Scan the entries for the word "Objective". Every line that has it should be copied.

[Saved entries]
|---|
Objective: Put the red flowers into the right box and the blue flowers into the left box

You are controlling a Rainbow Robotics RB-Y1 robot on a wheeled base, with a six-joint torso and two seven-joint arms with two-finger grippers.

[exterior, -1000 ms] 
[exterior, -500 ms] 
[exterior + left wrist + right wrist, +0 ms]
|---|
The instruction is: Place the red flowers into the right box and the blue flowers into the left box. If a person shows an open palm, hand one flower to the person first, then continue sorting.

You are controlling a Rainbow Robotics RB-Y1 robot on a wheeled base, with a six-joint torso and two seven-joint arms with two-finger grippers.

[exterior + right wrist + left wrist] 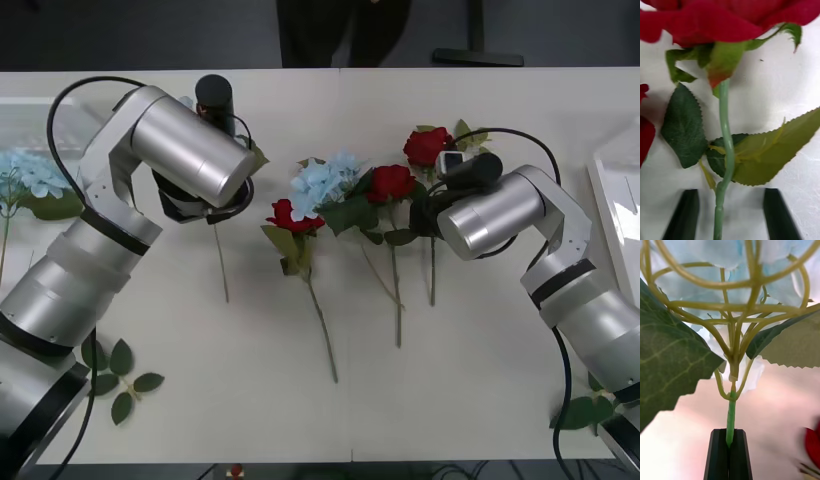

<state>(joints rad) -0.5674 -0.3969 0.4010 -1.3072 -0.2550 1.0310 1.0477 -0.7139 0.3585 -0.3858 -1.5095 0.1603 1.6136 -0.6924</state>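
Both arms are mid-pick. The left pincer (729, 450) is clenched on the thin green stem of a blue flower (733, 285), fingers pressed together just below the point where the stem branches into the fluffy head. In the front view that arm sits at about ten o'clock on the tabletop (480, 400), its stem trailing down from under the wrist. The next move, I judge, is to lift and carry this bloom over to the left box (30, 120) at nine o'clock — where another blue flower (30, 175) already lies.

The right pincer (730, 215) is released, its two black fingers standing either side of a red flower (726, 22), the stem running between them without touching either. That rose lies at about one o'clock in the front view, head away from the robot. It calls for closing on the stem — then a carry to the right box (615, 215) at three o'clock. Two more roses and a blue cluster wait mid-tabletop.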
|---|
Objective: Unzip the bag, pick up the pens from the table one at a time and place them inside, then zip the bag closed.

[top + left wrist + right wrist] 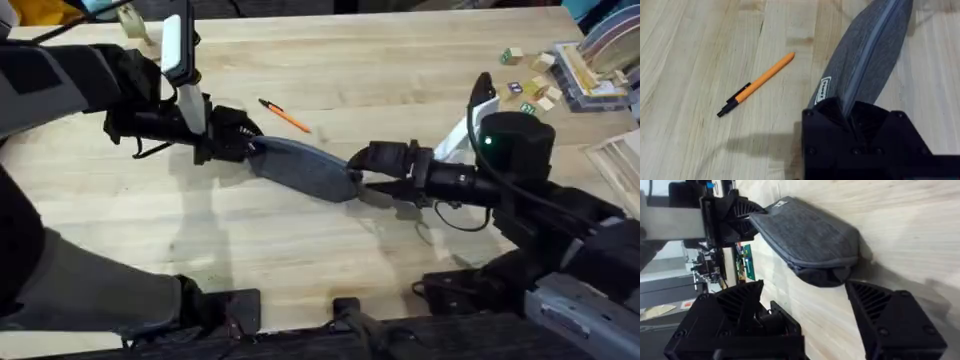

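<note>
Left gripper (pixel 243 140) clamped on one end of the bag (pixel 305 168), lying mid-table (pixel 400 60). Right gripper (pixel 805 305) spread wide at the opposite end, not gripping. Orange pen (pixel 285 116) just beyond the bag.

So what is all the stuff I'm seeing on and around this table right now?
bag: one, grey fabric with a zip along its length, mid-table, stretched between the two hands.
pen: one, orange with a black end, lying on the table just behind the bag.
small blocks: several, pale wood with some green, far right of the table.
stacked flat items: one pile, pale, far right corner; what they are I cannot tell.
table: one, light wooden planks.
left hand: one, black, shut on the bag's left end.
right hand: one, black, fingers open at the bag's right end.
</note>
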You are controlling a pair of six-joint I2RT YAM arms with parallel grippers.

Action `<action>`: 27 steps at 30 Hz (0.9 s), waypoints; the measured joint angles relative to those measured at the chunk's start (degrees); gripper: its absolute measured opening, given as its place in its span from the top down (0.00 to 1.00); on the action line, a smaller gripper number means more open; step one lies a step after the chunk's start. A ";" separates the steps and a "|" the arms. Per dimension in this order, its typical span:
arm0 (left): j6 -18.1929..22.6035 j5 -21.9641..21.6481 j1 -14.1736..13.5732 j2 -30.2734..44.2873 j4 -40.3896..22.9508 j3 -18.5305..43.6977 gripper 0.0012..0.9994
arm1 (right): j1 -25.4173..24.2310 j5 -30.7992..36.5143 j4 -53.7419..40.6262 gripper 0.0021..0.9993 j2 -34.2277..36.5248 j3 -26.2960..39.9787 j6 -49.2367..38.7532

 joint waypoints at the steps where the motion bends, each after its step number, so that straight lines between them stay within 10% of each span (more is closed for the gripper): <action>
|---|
■ **Result for this exercise**:
Objective: Put the red flowers into the right box and the blue flowers into the left box
Objective: Unzip the bag, pick up the pens from the table one at a time and place them inside, then zip the bag closed.

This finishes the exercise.